Male wether Sabi sheep (50 ± 2 kg body weight) were
used in a nitrogen (N) balance trial to evaluate the
feeding value of browse tree legume-maize mixed
silages. Treatment diets as follows: a) 2 kg of Acacia
boliviana-maize (ABM) mixed silage b) 2 kg of
Leucaena leucocephala-maize (LLM) mixed silage
and c) 1.5 kg sheep dairy concentrate (SDC). The
chemical composition, before and after ensiling, and
fermentation characteristics of maize silage, ABM and
LLM mixed silages was also determined. The CP (CP)
content of ABM was higher (P<0.05) than LLM and
maize silage before and after ensiling. Ensiling
decreased CP and neutral detergent fibre (NDF) of the
three silages, while the modified acid detergent fibre
(MADF) increased. The MADF of the mixed silages
was similar but higher (P<0.05) than the maize silage.
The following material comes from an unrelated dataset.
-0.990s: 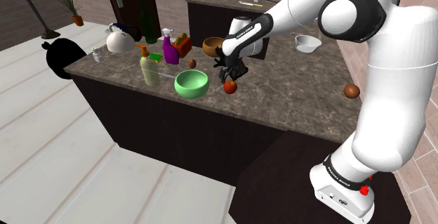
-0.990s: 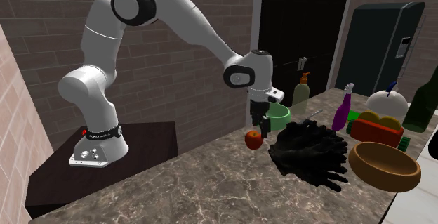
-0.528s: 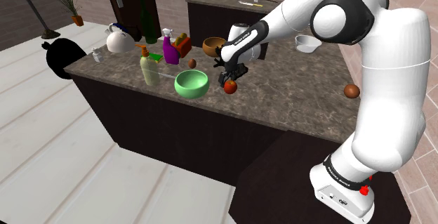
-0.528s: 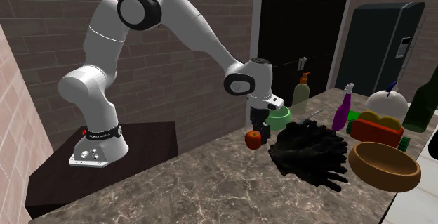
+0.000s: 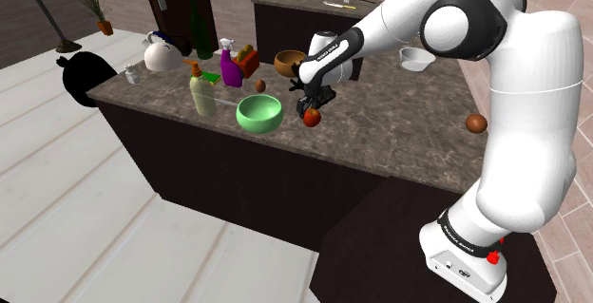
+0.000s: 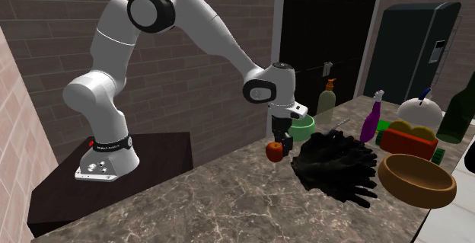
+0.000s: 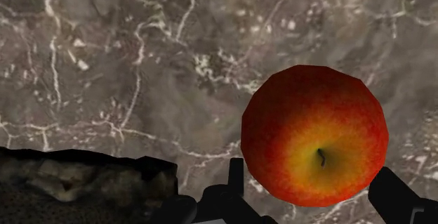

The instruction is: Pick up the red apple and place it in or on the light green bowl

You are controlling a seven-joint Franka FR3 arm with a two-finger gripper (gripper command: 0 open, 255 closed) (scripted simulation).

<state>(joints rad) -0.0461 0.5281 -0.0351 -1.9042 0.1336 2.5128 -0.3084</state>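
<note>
jaws at red apple [image 5: 312,117], stone ctr [image 5: 399,111], green bowl [image 5: 259,112] near

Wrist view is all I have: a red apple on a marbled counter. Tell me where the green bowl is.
Observer: The green bowl stands on the same counter, to the shoulder view's left of the apple and apart from it.
Operator: Report anything inside the bowl.
Observer: In the shoulder view, nothing shows inside it.
Operator: Name what else stands by the bowl.
Observer: A yellowish pump bottle stands just to the shoulder view's left of it.
</note>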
Maize silage had the highest lactic acid and the lowest
acetic acid concentration. Silages had similar
isobutyric, n-butyric, isovaleric acid and n-valeric acid
concentrations. Maize silage had a lower pH. The
ammonia-nitrogen content was highest in ABM and
lowest in maize silage. The dry (DM) and organic
matter (OM) intakes were similar in SDC and LLM
and lower (P<0.05) in the ABM diet. Apparent
digestibility of DM and OM was similar in all silages,
while NDF, acid detergent fibre (ADF) and N
digestibility was lower (P<0.05) in ABM. N intake, N
balance and microbial protein yield were similar for
SDC and LLM and lower (P<0.05) in ABM. Ensiling
maize with tree forage legumes maintains good silage
quality. ABM silage at 50:50 (w/w) between A.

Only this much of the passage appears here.